*Your goal*.
Print each line below verbatim, skipping every picture.

[Records drawn from a dataset]
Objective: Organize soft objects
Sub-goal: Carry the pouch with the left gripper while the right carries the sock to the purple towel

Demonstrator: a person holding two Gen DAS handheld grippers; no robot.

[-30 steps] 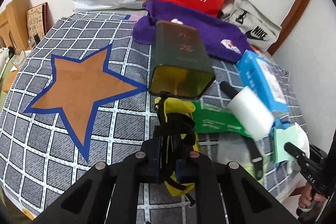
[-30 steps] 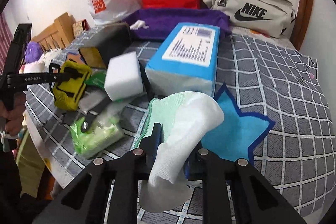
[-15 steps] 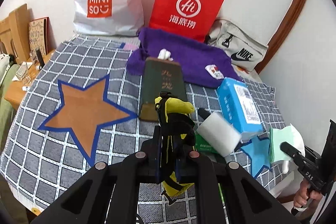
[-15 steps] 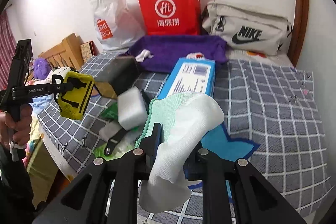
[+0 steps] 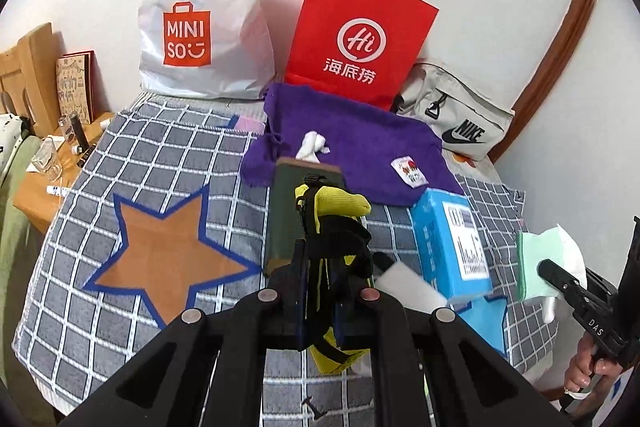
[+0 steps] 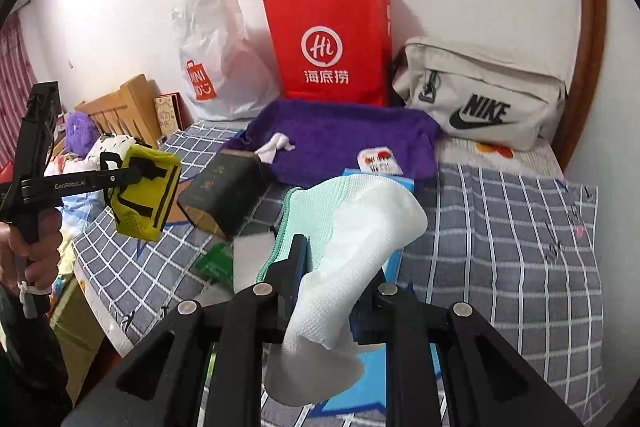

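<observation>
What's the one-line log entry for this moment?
left gripper: shut on yellow-black sock, lifted | right gripper: shut on mint-white sock, lifted | below: checked blanket, blue tissue pack

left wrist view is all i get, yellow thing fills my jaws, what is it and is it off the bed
Observer: The right wrist view shows it side-on: a yellow pouch with black straps, clamped in the left gripper and hanging in the air past the bed's edge, touching nothing.
Operator: is the sock in the right one held properly
Observer: Yes. The right gripper pinches the white and mint sock at mid-length, with the toe end drooping below the fingers.
Operator: anything under that sock
Observer: A blue star patch on the checked blanket lies directly beneath it.
</observation>
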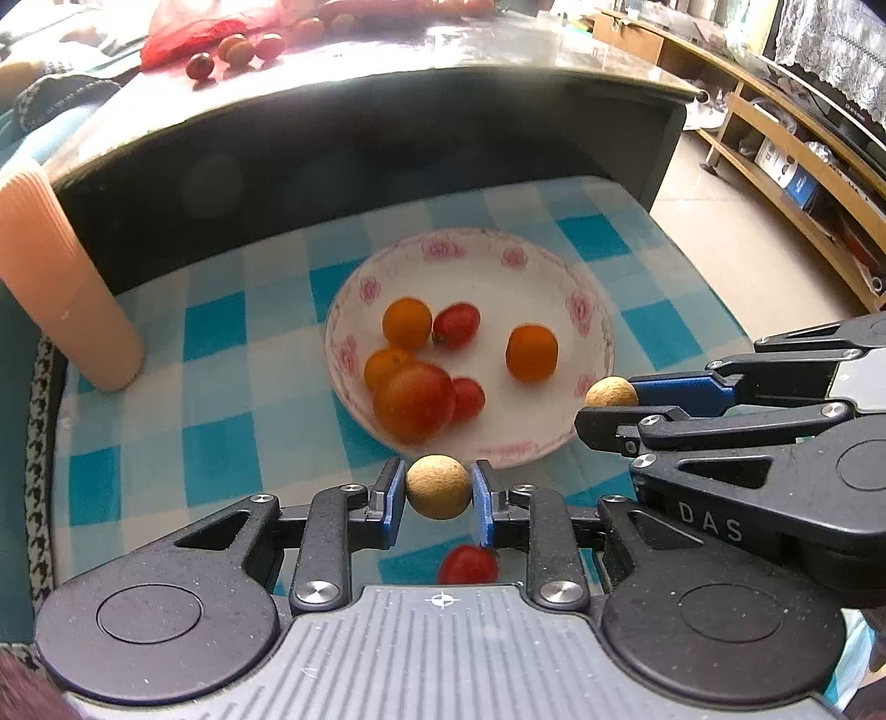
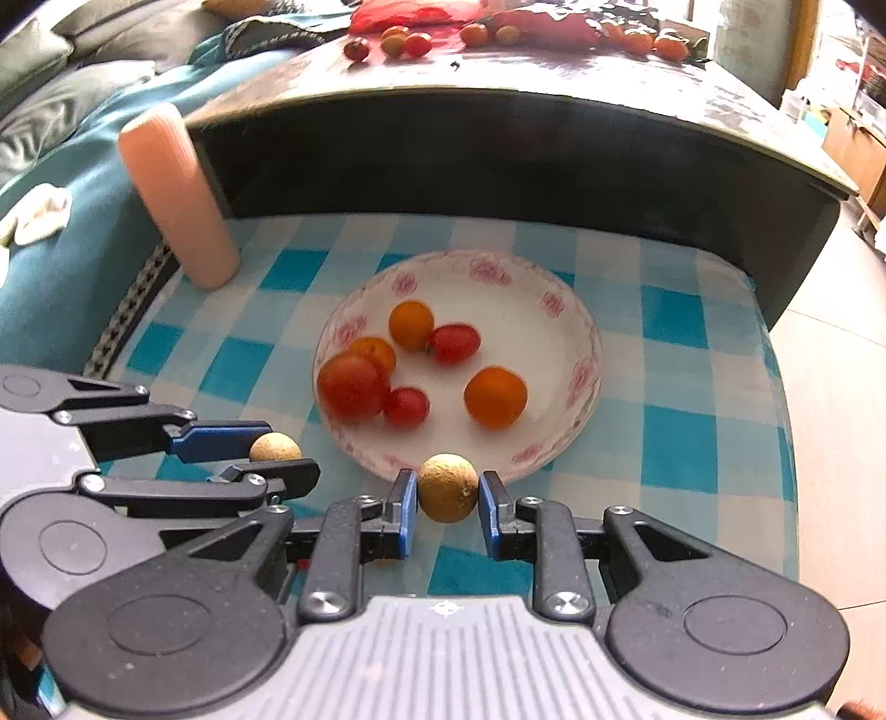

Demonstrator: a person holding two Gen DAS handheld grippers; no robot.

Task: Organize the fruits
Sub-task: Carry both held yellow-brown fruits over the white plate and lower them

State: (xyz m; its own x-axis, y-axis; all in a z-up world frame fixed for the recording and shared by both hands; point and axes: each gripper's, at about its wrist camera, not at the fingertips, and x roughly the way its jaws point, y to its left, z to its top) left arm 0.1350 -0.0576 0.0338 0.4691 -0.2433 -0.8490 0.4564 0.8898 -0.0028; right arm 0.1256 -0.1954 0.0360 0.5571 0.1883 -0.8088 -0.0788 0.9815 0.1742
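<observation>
My left gripper (image 1: 437, 488) is shut on a tan longan (image 1: 438, 486) just above the near rim of a white flowered plate (image 1: 498, 282). My right gripper (image 2: 447, 492) is shut on a second longan (image 2: 447, 487) over the same rim; it enters the left wrist view at the right (image 1: 609, 407). The left gripper (image 2: 285, 455) shows at the left of the right wrist view. The plate (image 2: 498, 310) holds three small oranges (image 1: 530, 353), a large tomato (image 1: 414, 400) and two cherry tomatoes (image 1: 456, 325). Another cherry tomato (image 1: 468, 564) lies on the cloth under my left gripper.
The plate rests on a blue-and-white checked cloth (image 1: 221, 387). A pink cylinder (image 1: 66, 288) stands at the cloth's back left. Behind is a dark table (image 1: 387, 138) with loose tomatoes (image 1: 238, 50) and a red bag (image 2: 398, 14). Wooden shelves (image 1: 775, 138) and floor lie right.
</observation>
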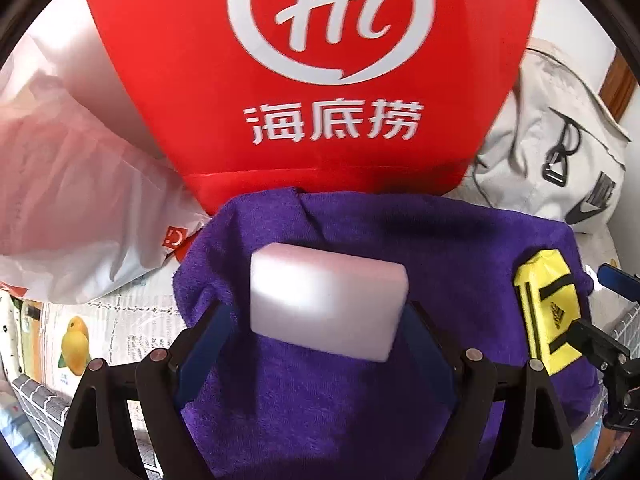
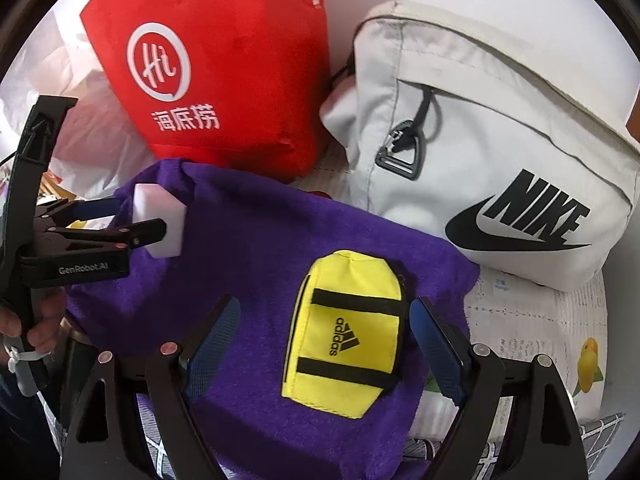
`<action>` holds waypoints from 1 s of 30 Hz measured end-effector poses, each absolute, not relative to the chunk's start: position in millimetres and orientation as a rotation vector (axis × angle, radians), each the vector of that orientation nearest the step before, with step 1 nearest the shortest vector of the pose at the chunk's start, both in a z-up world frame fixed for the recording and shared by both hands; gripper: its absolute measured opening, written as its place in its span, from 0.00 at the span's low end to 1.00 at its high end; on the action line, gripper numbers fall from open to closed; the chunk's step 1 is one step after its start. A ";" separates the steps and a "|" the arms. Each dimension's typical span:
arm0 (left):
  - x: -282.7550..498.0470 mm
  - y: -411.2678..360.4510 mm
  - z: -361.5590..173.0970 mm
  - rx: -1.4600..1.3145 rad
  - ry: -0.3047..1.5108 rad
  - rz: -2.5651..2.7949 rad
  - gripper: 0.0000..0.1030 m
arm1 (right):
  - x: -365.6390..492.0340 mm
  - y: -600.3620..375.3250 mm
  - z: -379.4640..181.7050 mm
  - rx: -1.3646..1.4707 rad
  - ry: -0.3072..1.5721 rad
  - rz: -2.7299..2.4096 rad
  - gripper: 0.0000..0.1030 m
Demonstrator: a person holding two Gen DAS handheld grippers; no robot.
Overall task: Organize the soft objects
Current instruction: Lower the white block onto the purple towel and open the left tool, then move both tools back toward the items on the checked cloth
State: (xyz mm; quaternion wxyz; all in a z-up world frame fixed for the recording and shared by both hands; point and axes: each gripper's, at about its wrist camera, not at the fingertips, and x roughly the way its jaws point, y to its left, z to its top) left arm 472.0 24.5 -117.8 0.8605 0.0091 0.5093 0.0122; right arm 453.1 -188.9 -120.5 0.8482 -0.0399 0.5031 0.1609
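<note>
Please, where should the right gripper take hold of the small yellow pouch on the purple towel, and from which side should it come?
Grip the yellow pouch across its two long edges, near the middle, coming down from above. It lies flat on the purple towel, lengthwise between the open fingers of the right gripper, so they probably only need to lower and close. Its narrow width should fit their opening.
</note>
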 end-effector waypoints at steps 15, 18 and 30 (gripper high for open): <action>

*Answer space*.
Objective: Organize soft objects
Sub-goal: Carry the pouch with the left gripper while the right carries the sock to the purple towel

Demonstrator: a person holding two Gen DAS handheld grippers; no robot.

[-30 steps] 
[-30 steps] 
[-15 steps] 
[-15 steps] 
[+0 steps] 
[+0 steps] 

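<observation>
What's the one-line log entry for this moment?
left gripper: shut on yellow-black sock, lifted | right gripper: shut on mint-white sock, lifted | below: checked blanket, blue tissue pack

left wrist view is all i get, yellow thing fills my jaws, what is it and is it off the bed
Observer: The right wrist view shows it side-on: a yellow pouch with black straps, clamped in the left gripper and hanging in the air past the bed's edge, touching nothing.
Operator: is the sock in the right one held properly
Observer: Yes. The right gripper pinches the white and mint sock at mid-length, with the toe end drooping below the fingers.
Operator: anything under that sock
Observer: A blue star patch on the checked blanket lies directly beneath it.
</observation>
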
Demonstrator: a person holding two Gen DAS handheld grippers; no robot.

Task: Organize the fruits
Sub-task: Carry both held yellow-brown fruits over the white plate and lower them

State: (xyz m; its own x-axis, y-axis; all in a z-up world frame fixed for the recording and shared by both hands; point and axes: each gripper's, at about its wrist camera, not at the fingertips, and x roughly the way its jaws point, y to its left, z to its top) left arm 0.1350 -0.0576 0.0338 0.4691 -0.2433 -0.8490 0.4564 0.8898 -0.0028; right arm 0.1256 -0.1954 0.0360 0.5571 0.1883 -0.8088 -0.0788 0.9815 0.1742
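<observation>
My left gripper (image 1: 437, 488) is shut on a tan longan (image 1: 438, 486) just above the near rim of a white flowered plate (image 1: 498, 282). My right gripper (image 2: 447, 492) is shut on a second longan (image 2: 447, 487) over the same rim; it enters the left wrist view at the right (image 1: 609, 407). The left gripper (image 2: 285, 455) shows at the left of the right wrist view. The plate (image 2: 498, 310) holds three small oranges (image 1: 530, 353), a large tomato (image 1: 414, 400) and two cherry tomatoes (image 1: 456, 325). Another cherry tomato (image 1: 468, 564) lies on the cloth under my left gripper.
The plate rests on a blue-and-white checked cloth (image 1: 221, 387). A pink cylinder (image 1: 66, 288) stands at the cloth's back left. Behind is a dark table (image 1: 387, 138) with loose tomatoes (image 1: 238, 50) and a red bag (image 2: 398, 14). Wooden shelves (image 1: 775, 138) and floor lie right.
</observation>
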`<action>` holds waypoints from 1 s of 30 Hz measured end-effector poses, each absolute, not relative to the chunk's start: position in millimetres and orientation as a rotation vector (axis × angle, radians), each the vector of that orientation nearest the step before, with step 1 nearest the shortest vector of the pose at the chunk's start, both in a z-up world frame fixed for the recording and shared by both hands; gripper: its absolute measured opening, written as its place in its span, from 0.00 at the span's low end to 1.00 at its high end; on the action line, gripper numbers fall from open to closed; the chunk's step 1 is one step after its start. A ";" separates the steps and a "|" the arms. Each dimension's typical span:
arm0 (left):
  - x: -282.7550..498.0470 mm
  - y: -411.2678..360.4510 mm
  - z: -361.5590..173.0970 mm
  - rx: -1.4600..1.3145 rad
  - ry: -0.3047..1.5108 rad
  - rz: -2.5651..2.7949 rad
  - gripper: 0.0000..0.1030 m
arm1 (right):
  - x: -365.6390..492.0340 mm
  - y: -600.3620..375.3250 mm
  - z: -379.4640..181.7050 mm
  - rx: -1.3646..1.4707 rad
  - ry: -0.3072..1.5721 rad
  - rz: -2.7299..2.4096 rad
  - gripper: 0.0000..0.1030 m
Demonstrator: a person holding two Gen DAS handheld grippers; no robot.
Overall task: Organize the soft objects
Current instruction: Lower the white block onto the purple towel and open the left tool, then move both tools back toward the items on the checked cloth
State: (xyz mm; quaternion wxyz; all in a z-up world frame fixed for the recording and shared by both hands; point and axes: each gripper's, at about its wrist camera, not at the fingertips, and x roughly the way its jaws point, y to its left, z to its top) left arm 472.0 24.5 -117.8 0.8605 0.0091 0.5093 0.0122; right arm 453.1 -188.9 -120.5 0.8482 -0.0399 0.5031 0.1609
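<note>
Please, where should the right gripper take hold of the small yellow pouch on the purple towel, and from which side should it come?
Grip the yellow pouch across its two long edges, near the middle, coming down from above. It lies flat on the purple towel, lengthwise between the open fingers of the right gripper, so they probably only need to lower and close. Its narrow width should fit their opening.
</note>
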 end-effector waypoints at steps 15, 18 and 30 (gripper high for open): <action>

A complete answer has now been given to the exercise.